Supplied material below:

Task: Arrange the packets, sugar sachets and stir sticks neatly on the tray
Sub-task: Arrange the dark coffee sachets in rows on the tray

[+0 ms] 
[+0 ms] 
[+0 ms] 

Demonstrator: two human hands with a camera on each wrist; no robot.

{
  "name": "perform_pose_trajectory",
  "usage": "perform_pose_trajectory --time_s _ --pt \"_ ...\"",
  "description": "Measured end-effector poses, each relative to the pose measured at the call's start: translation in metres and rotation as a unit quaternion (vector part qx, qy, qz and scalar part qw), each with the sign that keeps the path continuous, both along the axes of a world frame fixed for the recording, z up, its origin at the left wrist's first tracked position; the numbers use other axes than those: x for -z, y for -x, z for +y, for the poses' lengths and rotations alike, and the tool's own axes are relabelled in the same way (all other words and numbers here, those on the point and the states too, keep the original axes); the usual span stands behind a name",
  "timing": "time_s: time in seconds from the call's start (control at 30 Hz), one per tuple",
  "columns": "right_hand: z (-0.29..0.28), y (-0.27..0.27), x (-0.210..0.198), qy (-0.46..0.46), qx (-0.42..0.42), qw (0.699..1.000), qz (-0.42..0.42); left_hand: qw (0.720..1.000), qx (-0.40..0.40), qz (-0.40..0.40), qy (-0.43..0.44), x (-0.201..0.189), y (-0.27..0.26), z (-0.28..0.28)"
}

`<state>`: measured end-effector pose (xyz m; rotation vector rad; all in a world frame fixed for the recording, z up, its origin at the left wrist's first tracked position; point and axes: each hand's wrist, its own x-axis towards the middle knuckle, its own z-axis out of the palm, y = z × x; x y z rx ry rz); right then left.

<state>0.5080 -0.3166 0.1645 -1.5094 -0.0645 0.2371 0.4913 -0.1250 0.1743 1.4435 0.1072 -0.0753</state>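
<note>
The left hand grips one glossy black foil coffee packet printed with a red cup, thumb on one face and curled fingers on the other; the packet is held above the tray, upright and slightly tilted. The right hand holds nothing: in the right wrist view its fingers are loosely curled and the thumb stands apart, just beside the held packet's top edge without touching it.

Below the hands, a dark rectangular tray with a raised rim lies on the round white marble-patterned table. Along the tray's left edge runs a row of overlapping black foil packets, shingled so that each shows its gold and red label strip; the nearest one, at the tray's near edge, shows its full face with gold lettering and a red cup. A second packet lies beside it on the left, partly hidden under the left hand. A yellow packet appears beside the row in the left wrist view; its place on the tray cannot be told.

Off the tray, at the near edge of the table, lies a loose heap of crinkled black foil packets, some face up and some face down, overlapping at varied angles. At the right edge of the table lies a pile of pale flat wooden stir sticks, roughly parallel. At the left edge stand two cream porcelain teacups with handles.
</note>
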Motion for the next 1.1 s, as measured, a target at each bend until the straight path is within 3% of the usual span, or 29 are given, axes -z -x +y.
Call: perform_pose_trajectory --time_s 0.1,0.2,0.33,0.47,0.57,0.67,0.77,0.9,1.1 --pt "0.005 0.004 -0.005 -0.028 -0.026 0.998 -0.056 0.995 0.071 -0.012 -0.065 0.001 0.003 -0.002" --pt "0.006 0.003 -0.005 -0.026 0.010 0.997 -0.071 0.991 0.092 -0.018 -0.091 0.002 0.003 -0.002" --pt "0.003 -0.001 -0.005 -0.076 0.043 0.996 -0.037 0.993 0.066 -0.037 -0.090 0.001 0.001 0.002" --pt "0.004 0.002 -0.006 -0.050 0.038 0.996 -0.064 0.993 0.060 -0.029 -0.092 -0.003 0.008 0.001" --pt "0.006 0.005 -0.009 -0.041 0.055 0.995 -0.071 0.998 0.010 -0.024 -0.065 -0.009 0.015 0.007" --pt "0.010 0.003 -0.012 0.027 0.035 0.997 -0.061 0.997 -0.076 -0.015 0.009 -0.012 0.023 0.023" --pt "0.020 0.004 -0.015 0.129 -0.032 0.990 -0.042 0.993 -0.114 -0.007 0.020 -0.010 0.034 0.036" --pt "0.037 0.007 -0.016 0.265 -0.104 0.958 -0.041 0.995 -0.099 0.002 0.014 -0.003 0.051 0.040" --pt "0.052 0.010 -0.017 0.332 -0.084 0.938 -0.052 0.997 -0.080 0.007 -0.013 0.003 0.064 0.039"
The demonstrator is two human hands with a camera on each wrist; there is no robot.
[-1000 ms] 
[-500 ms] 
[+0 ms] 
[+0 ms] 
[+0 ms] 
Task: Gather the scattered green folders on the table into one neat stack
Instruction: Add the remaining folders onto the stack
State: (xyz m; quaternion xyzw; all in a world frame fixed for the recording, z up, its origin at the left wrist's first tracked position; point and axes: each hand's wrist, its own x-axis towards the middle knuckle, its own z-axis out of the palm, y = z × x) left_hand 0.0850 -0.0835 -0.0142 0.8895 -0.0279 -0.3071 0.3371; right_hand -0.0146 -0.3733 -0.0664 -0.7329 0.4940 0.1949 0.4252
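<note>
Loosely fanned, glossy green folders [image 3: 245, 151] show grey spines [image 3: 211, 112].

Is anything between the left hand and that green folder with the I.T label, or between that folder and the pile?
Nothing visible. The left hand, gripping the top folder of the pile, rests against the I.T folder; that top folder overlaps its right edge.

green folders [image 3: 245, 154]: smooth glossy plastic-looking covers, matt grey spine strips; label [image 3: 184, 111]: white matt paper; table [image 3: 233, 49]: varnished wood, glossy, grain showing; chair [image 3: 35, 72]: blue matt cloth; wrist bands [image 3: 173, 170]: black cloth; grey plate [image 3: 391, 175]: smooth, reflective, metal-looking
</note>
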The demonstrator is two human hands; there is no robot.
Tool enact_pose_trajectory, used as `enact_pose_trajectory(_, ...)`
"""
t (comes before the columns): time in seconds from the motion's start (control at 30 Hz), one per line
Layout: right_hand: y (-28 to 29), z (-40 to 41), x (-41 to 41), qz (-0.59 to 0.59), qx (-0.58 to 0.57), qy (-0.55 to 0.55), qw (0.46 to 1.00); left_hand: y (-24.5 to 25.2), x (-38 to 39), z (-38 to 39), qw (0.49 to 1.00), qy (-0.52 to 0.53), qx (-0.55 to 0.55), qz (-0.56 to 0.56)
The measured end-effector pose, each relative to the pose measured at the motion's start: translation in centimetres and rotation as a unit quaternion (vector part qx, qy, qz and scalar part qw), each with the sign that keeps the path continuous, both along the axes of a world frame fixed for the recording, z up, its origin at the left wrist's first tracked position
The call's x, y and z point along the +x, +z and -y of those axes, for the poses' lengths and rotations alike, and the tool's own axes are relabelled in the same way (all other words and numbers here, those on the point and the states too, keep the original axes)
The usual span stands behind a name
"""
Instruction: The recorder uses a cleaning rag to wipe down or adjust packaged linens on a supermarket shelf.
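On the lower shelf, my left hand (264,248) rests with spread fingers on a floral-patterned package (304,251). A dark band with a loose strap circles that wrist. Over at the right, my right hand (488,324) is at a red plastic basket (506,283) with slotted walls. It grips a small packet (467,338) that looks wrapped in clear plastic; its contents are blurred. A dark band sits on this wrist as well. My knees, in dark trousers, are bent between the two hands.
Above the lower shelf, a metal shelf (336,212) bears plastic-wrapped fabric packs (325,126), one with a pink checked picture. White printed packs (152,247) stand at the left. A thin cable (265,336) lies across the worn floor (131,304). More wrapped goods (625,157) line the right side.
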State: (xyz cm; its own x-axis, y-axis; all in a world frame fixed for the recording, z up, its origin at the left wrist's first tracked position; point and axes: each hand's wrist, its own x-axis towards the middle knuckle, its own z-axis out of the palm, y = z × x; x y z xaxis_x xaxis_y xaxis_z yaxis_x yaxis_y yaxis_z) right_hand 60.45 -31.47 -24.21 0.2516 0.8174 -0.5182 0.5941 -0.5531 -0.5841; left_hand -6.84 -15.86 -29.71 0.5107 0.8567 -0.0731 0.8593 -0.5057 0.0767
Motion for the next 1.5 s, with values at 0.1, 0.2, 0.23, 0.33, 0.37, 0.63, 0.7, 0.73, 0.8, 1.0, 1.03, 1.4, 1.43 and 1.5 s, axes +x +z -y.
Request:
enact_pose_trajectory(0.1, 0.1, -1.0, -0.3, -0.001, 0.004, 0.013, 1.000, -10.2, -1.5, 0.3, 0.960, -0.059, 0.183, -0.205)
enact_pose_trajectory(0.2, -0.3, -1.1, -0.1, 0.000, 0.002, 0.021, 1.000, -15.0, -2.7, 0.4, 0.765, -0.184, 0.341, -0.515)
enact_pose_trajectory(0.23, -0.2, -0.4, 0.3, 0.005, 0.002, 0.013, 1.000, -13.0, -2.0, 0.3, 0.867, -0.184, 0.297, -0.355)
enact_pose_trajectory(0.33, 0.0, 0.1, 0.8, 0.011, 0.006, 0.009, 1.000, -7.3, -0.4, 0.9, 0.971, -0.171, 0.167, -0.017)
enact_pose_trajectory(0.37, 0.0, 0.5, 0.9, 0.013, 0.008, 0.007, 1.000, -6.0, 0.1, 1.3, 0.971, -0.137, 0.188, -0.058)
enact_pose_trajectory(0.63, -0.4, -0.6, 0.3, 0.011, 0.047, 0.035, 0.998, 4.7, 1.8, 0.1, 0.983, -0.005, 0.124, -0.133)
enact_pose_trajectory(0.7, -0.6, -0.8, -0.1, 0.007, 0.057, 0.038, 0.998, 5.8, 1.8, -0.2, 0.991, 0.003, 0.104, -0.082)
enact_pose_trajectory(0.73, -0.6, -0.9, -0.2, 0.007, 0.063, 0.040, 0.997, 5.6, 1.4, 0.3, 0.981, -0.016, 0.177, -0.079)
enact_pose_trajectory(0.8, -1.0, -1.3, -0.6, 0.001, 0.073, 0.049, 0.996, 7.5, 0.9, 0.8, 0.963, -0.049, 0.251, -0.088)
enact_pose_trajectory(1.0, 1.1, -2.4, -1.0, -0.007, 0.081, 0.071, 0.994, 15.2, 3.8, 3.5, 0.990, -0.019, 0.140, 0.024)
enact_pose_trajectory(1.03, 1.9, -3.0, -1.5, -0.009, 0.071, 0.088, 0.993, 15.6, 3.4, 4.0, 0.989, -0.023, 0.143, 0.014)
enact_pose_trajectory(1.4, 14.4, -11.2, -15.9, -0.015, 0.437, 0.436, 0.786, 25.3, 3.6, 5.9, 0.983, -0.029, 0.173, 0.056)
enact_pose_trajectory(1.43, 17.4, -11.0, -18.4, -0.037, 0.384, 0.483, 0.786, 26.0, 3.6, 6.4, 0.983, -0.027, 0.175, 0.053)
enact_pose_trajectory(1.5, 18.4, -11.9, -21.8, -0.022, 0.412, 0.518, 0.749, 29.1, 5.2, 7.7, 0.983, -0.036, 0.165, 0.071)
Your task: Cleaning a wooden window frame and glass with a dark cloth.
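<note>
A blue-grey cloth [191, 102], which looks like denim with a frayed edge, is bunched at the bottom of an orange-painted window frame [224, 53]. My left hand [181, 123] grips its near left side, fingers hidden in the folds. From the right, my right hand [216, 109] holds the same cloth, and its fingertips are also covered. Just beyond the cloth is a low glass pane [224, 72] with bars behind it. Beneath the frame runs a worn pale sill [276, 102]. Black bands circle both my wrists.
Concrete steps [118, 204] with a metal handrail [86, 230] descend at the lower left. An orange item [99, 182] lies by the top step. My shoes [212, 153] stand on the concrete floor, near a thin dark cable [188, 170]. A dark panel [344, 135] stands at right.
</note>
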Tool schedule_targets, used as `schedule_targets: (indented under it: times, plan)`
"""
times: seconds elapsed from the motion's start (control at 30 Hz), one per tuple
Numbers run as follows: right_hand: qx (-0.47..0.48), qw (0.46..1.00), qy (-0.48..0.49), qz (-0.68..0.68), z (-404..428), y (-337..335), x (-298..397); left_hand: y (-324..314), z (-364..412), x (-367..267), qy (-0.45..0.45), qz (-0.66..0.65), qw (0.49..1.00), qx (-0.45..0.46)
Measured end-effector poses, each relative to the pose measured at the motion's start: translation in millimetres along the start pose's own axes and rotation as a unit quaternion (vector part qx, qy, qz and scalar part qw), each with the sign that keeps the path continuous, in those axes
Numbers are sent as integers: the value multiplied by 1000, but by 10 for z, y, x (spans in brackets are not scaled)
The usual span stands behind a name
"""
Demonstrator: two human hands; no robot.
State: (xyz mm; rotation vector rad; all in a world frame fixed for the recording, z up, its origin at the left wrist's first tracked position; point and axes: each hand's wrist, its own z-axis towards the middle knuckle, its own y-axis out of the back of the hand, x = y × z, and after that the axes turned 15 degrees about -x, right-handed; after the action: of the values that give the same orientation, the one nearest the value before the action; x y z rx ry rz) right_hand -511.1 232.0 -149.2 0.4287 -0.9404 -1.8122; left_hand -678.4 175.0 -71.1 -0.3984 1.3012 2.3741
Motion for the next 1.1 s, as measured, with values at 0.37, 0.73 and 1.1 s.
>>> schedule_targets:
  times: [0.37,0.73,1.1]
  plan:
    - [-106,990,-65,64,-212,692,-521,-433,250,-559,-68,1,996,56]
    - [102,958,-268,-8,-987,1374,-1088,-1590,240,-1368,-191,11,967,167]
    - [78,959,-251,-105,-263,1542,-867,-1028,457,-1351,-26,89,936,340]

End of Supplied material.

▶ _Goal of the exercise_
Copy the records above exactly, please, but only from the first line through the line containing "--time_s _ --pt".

▶ _Response box_
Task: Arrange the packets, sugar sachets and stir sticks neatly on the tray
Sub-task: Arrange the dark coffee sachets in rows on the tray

[+0 ms] 
[+0 ms] 
[+0 ms] 

Demonstrator: two human hands with a camera on each wrist; no robot.

{
  "name": "perform_pose_trajectory",
  "usage": "perform_pose_trajectory --time_s _ --pt \"_ ...\"",

Nothing more belongs to this answer.